Mold is also found in smoke from mold-infected cannabis, and the lungs and nasal passages are a major means of contracting fungal infections. Levitz and Diamond (1991) suggested baking marijuana in home ovens at 150 °C [302 °F], for five minutes before smoking. Oven treatment killed conidia of A. fumigatus, A. flavus and A. niger, and did not degrade the active component of marijuana, tetrahydrocannabinol (THC)."
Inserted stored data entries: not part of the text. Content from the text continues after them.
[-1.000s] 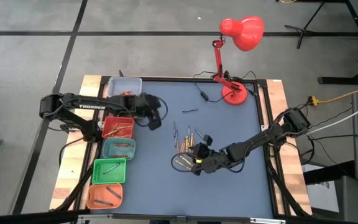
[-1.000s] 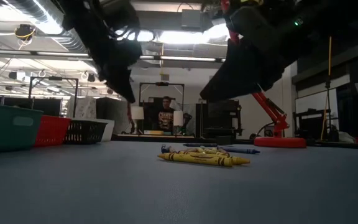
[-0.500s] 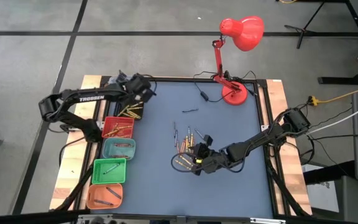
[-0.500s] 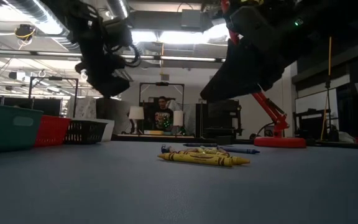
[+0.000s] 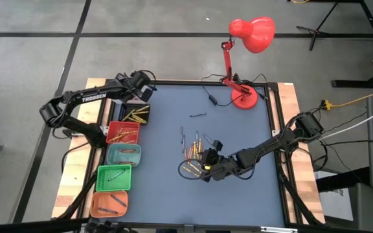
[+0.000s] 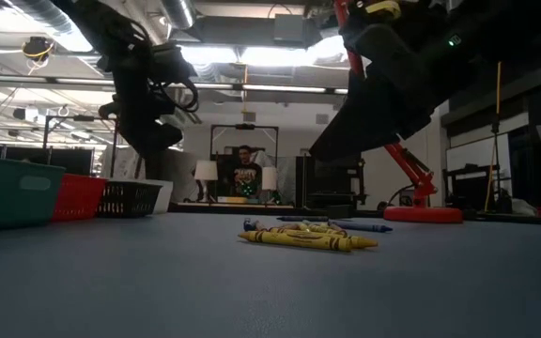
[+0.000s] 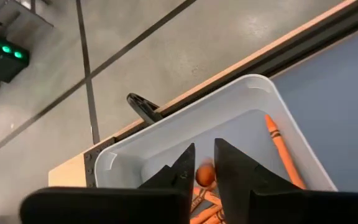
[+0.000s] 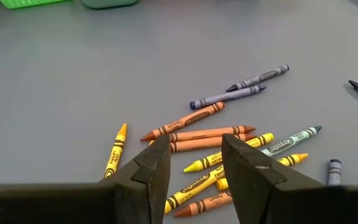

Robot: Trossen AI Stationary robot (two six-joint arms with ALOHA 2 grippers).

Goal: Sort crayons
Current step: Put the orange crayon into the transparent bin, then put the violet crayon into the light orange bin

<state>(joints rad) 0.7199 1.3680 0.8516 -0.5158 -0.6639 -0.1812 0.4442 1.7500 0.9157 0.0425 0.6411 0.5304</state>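
Observation:
My left gripper hangs over the white bin at the table's far left corner. It is shut on an orange crayon. Several orange crayons lie in that bin. My right gripper is open, just above a loose pile of crayons lying flat on the blue mat. The pile shows in the right wrist view as orange, yellow, blue and grey-green sticks, and in the low view. The right fingers stand over the pile's near part and touch nothing. My left gripper pinches the orange crayon between its two fingers. Only the crayon's round end shows in the gap. The fingers point down at the white bin. The crayon is lifted clear of the bin and the crayons in it.
A row of bins runs along the left edge: a dark basket with yellow crayons, red, teal, green and orange. A red desk lamp stands at the far right. A person stands beyond the table.
My left gripper has gone from above the mat beside the red bin toward the table's far left corner and now hangs over the white bin, uncovering the basket of yellow crayons. My right gripper has kept still.

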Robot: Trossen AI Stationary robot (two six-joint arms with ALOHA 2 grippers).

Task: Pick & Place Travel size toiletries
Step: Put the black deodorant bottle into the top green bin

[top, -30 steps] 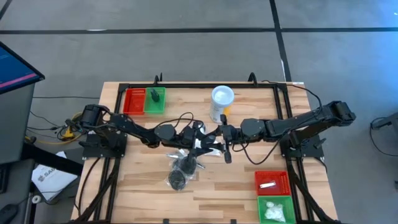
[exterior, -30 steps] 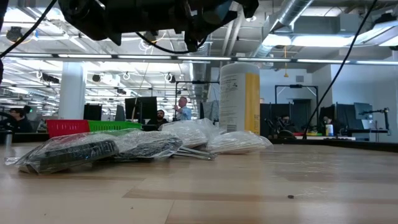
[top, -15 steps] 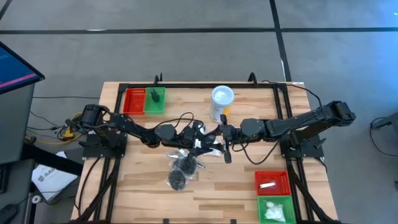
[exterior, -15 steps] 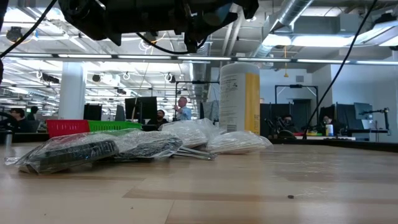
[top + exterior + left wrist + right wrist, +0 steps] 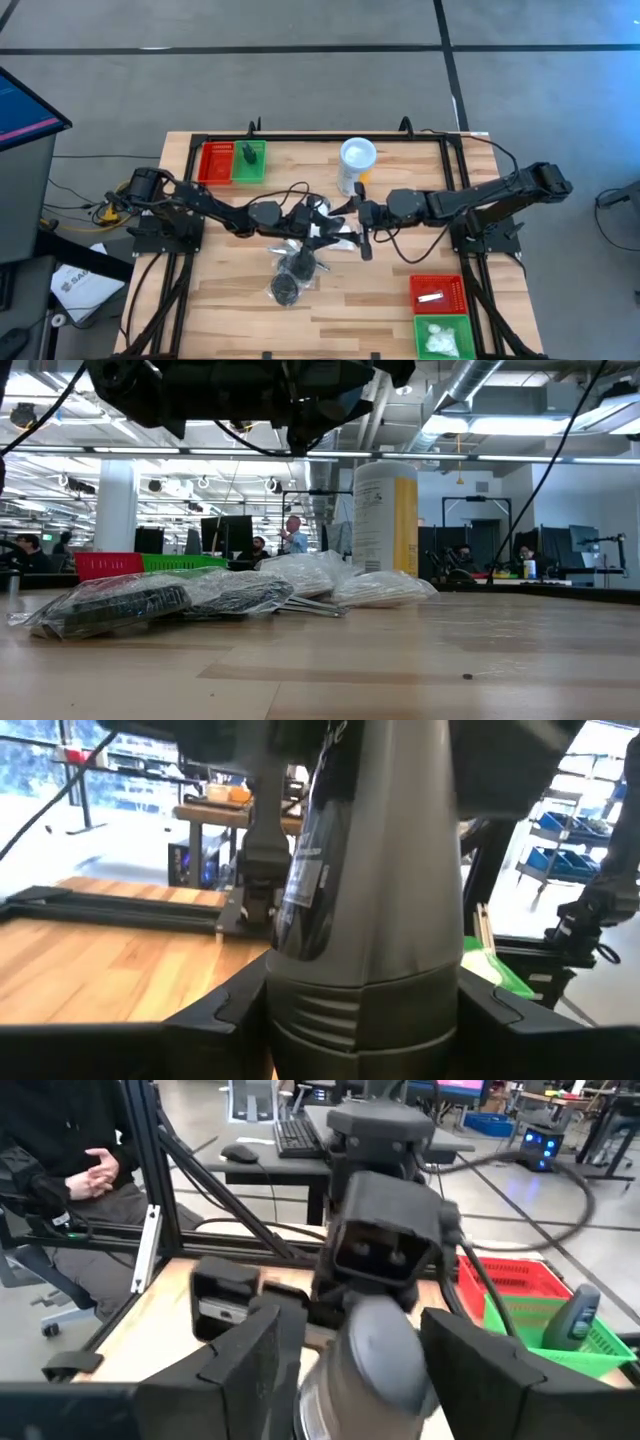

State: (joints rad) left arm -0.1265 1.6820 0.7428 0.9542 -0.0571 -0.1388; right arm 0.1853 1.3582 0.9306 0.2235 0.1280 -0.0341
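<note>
As the arms meet above mid-table, the left gripper (image 5: pixel 318 220) clamps a silvery tube (image 5: pixel 365 920). Whether the right gripper (image 5: pixel 360 213) grips its far end, I cannot tell. Both have edged leftward, likely a handover. Other toiletries (image 5: pixel 295 270) lie heaped below.

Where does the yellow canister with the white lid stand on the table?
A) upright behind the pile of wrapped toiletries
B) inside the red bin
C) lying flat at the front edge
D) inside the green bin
A: the yellow canister stands upright on bare wood, behind the wrapped toiletries, outside every bin.
</note>
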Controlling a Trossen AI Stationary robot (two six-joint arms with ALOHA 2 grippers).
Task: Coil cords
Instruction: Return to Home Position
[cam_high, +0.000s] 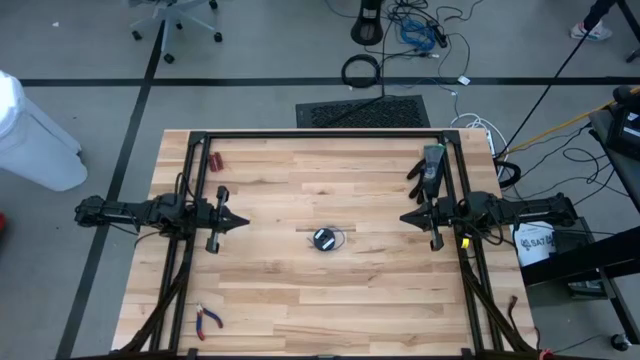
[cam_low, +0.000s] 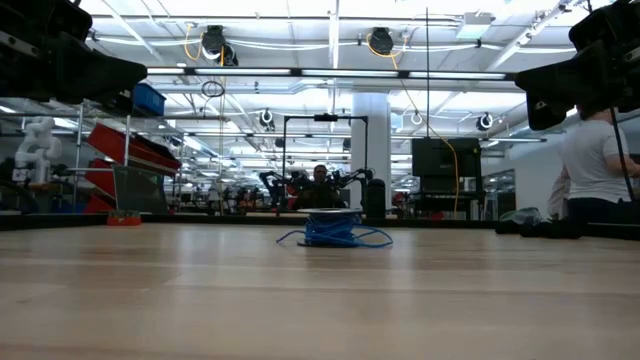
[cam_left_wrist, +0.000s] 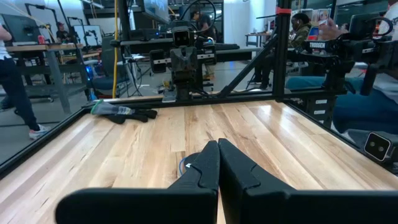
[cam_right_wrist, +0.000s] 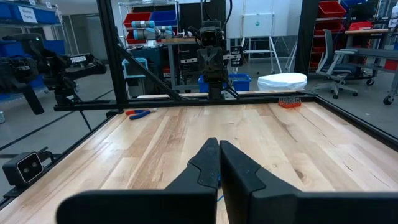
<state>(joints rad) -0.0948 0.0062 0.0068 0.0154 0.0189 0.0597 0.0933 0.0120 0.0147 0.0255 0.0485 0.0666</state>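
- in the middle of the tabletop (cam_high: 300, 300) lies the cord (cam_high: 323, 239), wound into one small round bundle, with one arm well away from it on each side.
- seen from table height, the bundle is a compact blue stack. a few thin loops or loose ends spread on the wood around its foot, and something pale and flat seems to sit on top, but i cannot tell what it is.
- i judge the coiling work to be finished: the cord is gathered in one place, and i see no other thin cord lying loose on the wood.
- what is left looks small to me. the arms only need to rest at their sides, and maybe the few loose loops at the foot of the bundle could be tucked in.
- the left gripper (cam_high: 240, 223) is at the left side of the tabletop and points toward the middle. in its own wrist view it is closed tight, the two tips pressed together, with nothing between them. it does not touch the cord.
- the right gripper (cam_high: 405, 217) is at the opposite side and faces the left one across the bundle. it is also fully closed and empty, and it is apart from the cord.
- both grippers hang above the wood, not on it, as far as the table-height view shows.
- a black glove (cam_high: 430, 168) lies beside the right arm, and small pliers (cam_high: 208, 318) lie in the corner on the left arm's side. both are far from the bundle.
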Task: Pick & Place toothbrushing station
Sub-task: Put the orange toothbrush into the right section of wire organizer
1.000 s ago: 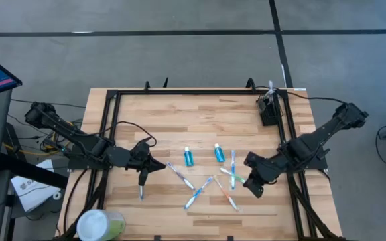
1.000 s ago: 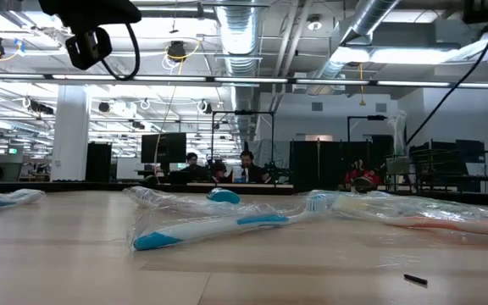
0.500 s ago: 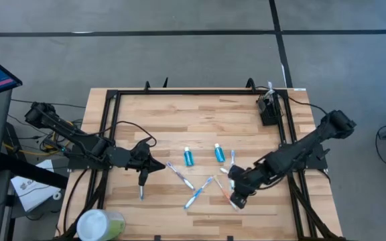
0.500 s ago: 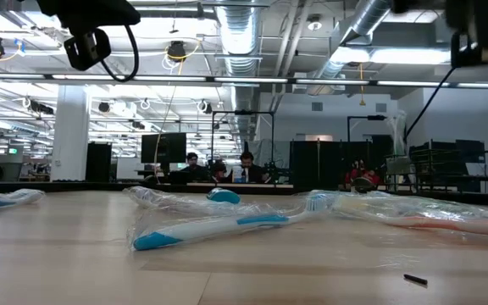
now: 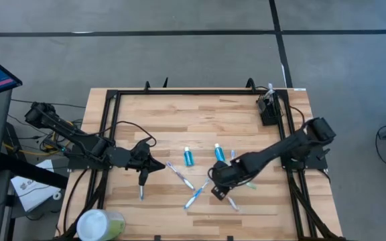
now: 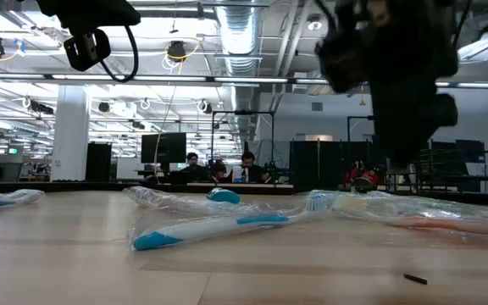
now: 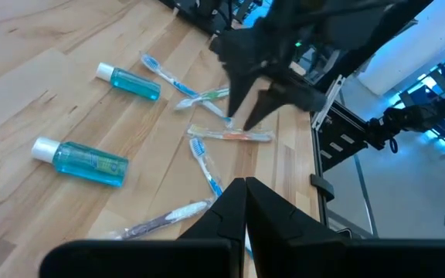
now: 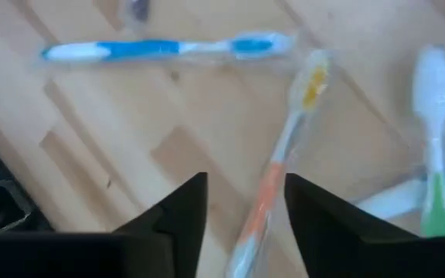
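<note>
The toothbrushing station, a small black holder, stands at the table's far right corner. Several wrapped toothbrushes lie at the table's middle. My right gripper hangs open just above them, pointing steeply down. Its fingers stand on either side of an orange toothbrush without touching it. In the low view the right gripper is clear of the table. My left gripper waits shut and empty over the table's left half, also seen in its wrist view.
Two small bottles of blue liquid lie just beyond the toothbrushes. A blue toothbrush lies under my left arm. A pale-green cup with a white lid stands at the near left corner. A black frame rims the table.
My right gripper has swung from the table's right side toward its middle and has come down over the toothbrushes, tipping to point more steeply down. Its fingers have opened. My left arm and the objects have stayed where they were.
</note>
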Robot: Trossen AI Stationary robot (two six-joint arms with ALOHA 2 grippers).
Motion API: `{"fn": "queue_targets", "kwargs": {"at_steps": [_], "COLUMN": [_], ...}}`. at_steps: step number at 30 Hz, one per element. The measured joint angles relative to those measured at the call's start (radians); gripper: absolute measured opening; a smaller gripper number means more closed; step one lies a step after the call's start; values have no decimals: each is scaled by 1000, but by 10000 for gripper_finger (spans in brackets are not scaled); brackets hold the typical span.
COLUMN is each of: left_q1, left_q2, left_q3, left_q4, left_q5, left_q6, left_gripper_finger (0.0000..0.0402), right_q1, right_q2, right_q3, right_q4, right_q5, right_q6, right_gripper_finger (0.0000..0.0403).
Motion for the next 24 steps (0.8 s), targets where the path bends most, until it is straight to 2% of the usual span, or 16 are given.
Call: {"fn": "queue_targets", "kwargs": {"at_steps": [4,8,12,20,24], "left_q1": [0,0,0,0,0], "left_q2": [0,0,0,0,0], "left_q3": [0,0,0,0,0], "left_q4": [0,1,1,1,1], "left_q5": [-2,-2,-2,-1,-1], "left_q6": [-6,-24,-24,-25,-25], "left_gripper_finger": [2,2,2,2,2], "right_q1": [-26,-30,-28,-17,-10], "right_q2": [49,60,61,61,61], "right_q3": [0,1,1,1,7], "right_q4": [23,41,38,2,-5], "right_q5": [-22,-19,15,80,85], "right_q6": [-24,-38,-44,-34,-15], "right_gripper_finger": [204,216,210,173,169]}}
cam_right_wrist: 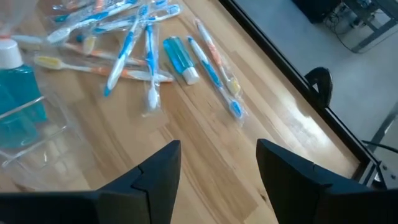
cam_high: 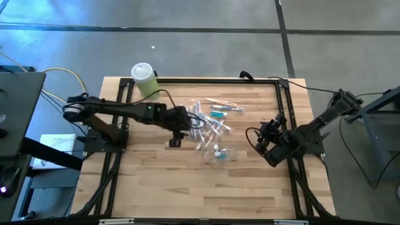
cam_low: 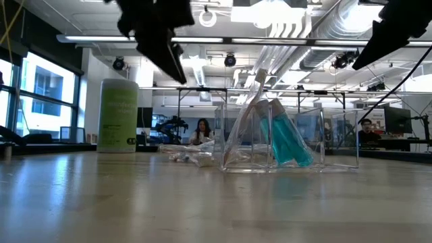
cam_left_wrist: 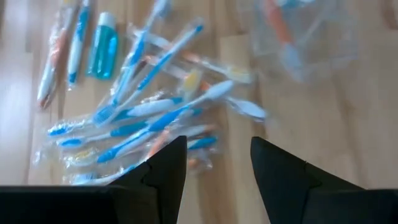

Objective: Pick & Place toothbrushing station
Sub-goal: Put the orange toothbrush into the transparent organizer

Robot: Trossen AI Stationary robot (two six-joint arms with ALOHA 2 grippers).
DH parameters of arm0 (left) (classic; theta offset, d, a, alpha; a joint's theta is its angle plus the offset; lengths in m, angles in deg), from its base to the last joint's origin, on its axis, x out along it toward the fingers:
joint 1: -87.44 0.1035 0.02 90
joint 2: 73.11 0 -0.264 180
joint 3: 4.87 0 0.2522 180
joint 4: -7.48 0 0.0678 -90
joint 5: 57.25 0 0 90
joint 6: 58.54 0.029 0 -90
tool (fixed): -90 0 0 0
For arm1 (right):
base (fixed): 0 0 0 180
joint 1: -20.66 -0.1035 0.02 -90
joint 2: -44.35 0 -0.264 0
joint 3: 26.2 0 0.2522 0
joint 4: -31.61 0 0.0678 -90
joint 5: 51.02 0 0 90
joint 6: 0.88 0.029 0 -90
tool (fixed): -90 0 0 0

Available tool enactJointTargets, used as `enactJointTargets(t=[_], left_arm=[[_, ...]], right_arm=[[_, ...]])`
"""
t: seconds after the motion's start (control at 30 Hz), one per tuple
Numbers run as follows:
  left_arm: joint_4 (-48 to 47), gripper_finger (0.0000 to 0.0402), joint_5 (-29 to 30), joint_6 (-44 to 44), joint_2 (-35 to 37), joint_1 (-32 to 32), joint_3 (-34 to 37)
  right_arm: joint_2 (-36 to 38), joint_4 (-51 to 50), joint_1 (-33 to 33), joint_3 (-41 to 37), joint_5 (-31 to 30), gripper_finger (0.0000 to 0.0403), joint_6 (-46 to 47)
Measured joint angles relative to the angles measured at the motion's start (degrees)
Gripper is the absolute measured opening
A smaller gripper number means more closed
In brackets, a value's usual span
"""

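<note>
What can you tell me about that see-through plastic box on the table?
The clear plastic holder is a thin-walled, open-topped box with compartments, standing upright on the wooden table just right of the heap of wrapped toothbrushes. Inside, a teal bottle with a white cap leans tilted, and a wrapped toothbrush leans beside it. Neither pincer touches it.

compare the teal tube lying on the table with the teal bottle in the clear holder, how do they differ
The teal tube lies flat on the bare wood beside the loose toothbrushes; the teal bottle leans tilted inside the clear holder. The tube looks slimmer, the bottle broader. The tube sits out in the open, while the bottle shares the holder with a toothbrush. Both are see-through teal with a white cap.
</note>
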Motion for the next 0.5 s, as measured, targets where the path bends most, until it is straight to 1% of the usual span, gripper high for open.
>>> enactJointTargets(t=[0.1,0.2,0.33,0.4,0.5], left_arm=[[5.91,0.017,-0.01,0.03,0.85,3.31,6.07],[7.52,0.017,0.03,0.02,0.64,6.19,9.6],[9.54,0.017,-0.37,-0.38,-0.12,7.89,12.43],[13.13,0.017,-0.47,1.25,-0.63,7.89,13.27],[16.05,0.017,-0.49,4.68,-1.86,7.89,13.87]], right_arm=[[0.0,0.02,1.09,0.0,-0.02,0.0202,-0.02],[0.0,0.25,1.86,0.0,-0.15,0.0202,-0.04],[-0.02,1.45,2.51,0.0,-1.04,0.0202,-1.56],[-0.03,2.71,2.76,0.0,-1.41,0.0202,-2.99],[-0.02,4.74,3.05,0.0,-1.48,0.0202,-5.08]])
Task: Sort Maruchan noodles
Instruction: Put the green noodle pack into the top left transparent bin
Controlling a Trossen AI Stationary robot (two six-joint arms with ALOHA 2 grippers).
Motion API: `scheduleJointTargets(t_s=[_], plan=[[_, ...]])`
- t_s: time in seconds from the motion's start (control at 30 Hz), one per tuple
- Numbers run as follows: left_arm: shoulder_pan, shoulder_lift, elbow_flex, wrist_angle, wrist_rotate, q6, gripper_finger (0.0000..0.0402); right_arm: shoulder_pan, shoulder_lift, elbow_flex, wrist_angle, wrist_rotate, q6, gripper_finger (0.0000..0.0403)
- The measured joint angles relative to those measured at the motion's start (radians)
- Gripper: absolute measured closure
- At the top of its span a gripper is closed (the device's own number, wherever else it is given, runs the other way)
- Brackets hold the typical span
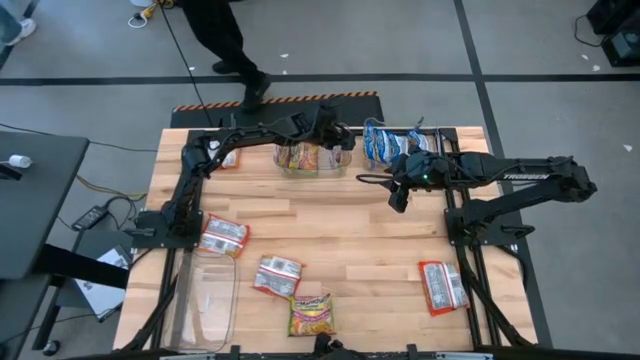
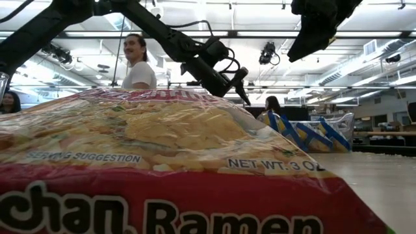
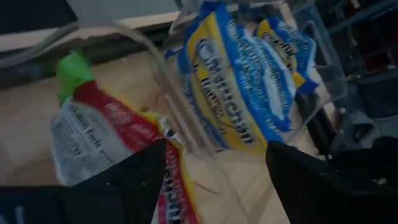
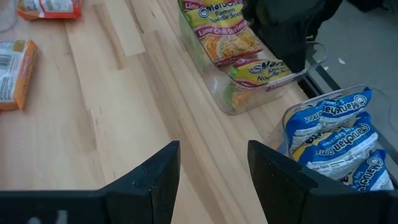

Exposure to marijuana may have biologically-based physical, mental, behavioral, and social health consequences and is "associated with diseases of the liver (particularly with co-existing hepatitis C), lungs, heart, eyesight, and vasculature" according to a 2013 literature review by Gordon and colleagues. The association with these diseases has only been reported in cases where people have smoked cannabis. The authors cautioned that "evidence is needed, and further research should be considered, to prove causal associations of marijuana with many physical health conditions".
Cannabis use disorder is defined in the fifth revision of the Diagnostic and Statistical Manual of Mental Disorders (DSM-5) as a condition requiring treatment. Several drugs have been investigated in an attempt to ameliorate the symptoms of stopping cannabis use. Such drugs include bupropion, divalproex, nefazodone, lofexidine, and dronabinol. Of these, dronabinol has proven the most effective.
Marijuana use can cause apathy and amotivational syndrome.
A 2019 meta-analysis found that 34% of people with cannabis-induced psychosis transitioned to schizophrenia. This was found to be comparatively higher than hallucinogens (26%) and amphetamines (22%).
Cannabis consumption in pregnancy might be associated with restrictions in growth of the fetus, miscarriage, and cognitive deficits in offspring based on animal studies, although there is limited evidence for this in humans at this time. A 2012 systematic review found although it was difficult to draw firm conclusions, there was some evidence that prenatal exposure to cannabis was associated with "deficits in language, attention, areas of cognitive performance, and delinquent behavior in adolescence". A report prepared for the Australian National Council on Drugs concluded cannabis and other cannabinoids are contraindicated in pregnancy as it may interact with the endocannabinoid system.